So far I’ve come to only one conclusion.

I like to do stuff I enjoy. It’s really that simple. I like to learn new things. I need stability in my life, and for the past year or so I haven’t had that in some aspects. I got terminated (not fired!) from my job, which I’ve suspected and waited for, for over a year, the Blackberry was a disappointment and the only positive thing about my phone is the battery life. Not to mention that I’ve moved two times in less than a year and I haven’t lost weight by going vegetarian. It’s been a bit hard, and in search for stability and somewhat “happiness” outside the fantastic life with my BF, my brain landed with Apple.

Also I do not like to play games, except a few match-3 games on my phone, any longer. It’s not just that fun. It’s hard on my fingers, due to fibromyalgia, and I have a hard time remembering all the buttons for all the different games I used to play. Also I dislike reading books and have always preferred watching movies or TV series instead. I can never really see myself be that kind of person that enjoys reading more than watching, but I’d seriously love it if I could become a book loving person. If I read something, I like reading articles, comments etc, because I love to hear other people’s perspective on things. That’s really inspiring! It’s a lot more inspiring than reading a book at least. I’ve basically never found reading to be that great. It always annoys me that I can’t see the movie, or that the movie based on the book did not make it like the book. Also to add a disclaimer here, I’ve basically only read 2,5 book series in my life. Narnia, Harry Potter and 3,5 books or so of Wheel of Time. The only “magic” time I’ve ever had reading a book was when I read the Magicians Nephew on audiobook, but still I wanted to watch the movie! It still hasn’t been made… 😦

Ok, so I guess it’s time for a conclusion. If I should be really honest, I’d like to stick with the Mac mini for a foreseeable future. Maybe even forever. I’m sort of hooked! I love it, because it does what I want it to, quietly, and as fast (or faster) than my PC. The only thing I miss are better speakers. I have a speaker system from like 2006 or something. I’ve sort of gotten them as a gift from my BF, since he doesn’t need them. I love them and do not see a reason to buy a new pair of speakers, but the only problem is that they do not work with the Mac mini or my screen. It was an easy fix, however. I just needed a better AUX cable which I had lying around the apartment. I also have a subwoofer that goes with my speakers, and that’s why I love it so much. I love that bass!

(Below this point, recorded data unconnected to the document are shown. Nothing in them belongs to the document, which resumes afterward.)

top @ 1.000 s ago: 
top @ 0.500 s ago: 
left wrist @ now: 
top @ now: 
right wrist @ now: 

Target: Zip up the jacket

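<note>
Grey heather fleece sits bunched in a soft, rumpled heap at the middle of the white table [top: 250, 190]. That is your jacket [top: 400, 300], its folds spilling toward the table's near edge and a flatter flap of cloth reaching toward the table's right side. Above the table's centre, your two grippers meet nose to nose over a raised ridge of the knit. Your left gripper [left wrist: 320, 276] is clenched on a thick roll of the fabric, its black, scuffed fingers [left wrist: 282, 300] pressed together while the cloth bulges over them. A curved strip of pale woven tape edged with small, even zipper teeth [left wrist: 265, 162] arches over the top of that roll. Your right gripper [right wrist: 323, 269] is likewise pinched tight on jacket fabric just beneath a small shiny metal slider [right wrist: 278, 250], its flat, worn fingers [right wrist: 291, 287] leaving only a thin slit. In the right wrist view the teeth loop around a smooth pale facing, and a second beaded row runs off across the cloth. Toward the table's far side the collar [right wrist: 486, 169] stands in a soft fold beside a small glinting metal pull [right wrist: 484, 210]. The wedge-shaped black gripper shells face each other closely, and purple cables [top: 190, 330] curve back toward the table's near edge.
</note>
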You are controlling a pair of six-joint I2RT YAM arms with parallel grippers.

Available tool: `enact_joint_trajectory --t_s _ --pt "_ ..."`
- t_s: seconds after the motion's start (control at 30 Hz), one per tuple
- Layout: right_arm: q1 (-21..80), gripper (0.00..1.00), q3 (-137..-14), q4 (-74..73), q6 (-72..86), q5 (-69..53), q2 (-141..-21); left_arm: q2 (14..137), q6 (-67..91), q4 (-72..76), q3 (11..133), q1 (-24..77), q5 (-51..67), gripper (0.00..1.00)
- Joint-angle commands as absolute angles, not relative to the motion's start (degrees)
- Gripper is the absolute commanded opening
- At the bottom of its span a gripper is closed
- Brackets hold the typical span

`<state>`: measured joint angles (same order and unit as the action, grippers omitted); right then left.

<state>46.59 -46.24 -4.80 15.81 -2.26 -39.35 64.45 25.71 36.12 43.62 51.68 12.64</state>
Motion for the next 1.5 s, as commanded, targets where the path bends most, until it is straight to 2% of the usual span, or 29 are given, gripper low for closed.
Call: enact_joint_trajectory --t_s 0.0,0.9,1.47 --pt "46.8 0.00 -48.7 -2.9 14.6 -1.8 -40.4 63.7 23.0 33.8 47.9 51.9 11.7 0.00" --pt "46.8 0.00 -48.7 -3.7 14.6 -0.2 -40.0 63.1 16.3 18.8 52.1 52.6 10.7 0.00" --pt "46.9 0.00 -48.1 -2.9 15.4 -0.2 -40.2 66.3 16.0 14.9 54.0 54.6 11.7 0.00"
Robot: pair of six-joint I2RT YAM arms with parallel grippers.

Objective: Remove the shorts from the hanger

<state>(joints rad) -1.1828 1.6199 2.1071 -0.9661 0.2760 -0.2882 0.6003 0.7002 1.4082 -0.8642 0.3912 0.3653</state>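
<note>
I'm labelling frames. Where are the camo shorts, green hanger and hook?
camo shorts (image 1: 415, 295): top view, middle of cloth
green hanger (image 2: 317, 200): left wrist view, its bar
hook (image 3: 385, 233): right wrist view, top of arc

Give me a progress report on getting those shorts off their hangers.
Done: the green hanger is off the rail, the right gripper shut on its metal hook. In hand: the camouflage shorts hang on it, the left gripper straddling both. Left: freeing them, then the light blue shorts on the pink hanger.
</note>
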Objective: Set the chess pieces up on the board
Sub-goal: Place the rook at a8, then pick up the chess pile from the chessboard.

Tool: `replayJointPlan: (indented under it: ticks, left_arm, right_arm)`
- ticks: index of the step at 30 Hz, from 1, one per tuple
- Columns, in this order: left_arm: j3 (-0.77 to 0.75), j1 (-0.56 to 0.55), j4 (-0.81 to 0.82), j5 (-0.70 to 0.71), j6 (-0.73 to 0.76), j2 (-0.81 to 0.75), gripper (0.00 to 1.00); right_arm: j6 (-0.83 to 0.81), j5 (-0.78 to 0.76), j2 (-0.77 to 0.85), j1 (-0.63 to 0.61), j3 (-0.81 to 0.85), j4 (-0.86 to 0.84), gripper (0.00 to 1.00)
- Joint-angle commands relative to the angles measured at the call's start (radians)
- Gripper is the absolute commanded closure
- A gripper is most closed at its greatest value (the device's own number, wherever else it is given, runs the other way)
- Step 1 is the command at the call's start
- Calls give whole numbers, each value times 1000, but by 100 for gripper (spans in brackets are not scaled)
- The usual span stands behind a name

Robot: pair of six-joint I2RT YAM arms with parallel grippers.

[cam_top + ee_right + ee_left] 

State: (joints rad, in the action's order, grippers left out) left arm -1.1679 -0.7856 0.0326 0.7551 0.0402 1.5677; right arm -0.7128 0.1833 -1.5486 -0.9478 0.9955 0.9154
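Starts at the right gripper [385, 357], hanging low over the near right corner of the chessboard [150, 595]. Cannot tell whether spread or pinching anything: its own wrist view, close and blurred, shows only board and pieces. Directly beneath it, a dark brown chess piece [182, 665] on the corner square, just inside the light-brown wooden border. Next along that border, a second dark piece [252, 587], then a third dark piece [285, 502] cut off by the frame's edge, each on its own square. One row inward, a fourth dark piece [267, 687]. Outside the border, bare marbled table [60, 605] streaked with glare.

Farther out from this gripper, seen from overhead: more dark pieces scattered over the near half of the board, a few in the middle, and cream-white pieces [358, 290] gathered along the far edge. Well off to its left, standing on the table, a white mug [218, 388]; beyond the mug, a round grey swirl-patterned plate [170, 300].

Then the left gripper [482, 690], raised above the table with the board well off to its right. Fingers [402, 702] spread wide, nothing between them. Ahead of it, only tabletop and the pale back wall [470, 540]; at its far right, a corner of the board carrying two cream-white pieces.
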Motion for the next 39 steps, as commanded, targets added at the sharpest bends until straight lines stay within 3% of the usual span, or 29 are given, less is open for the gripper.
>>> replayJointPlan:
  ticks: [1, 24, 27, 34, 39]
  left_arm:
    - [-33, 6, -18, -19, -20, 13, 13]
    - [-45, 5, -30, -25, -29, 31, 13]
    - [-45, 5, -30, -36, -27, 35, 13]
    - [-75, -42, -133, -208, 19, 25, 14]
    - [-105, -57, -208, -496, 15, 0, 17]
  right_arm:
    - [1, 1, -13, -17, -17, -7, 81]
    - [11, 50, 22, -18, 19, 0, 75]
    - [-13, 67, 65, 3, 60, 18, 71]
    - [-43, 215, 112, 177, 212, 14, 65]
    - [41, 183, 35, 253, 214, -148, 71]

When I use a PC, I mainly use it for browsing the web, chatting with people and sometime (very rarely these days) to render and edit videos. For work I used the web a lot, except for when I’ve had to use Microsoft Office or other products like it, or subtitle editing software from when I used to manage that. A lot of what I used for work happened online so… With the Mac mini working so far perfectly I guess it will suite my needs very well and I see no reason what so ever to go back to my Windows PC. On the other hand it makes me want an iMac even more, and also an iPhone. And if by a miracle, I hope I’m like “forced” to buy an Macbook for school if I  manage to get in that is. It seems very unlikely that I will this fall, because I got a really low S.A.T (högskoleprov) score and it will probably be a miracle if I pass my current math (algebra etc) class I’m taking in order to get in.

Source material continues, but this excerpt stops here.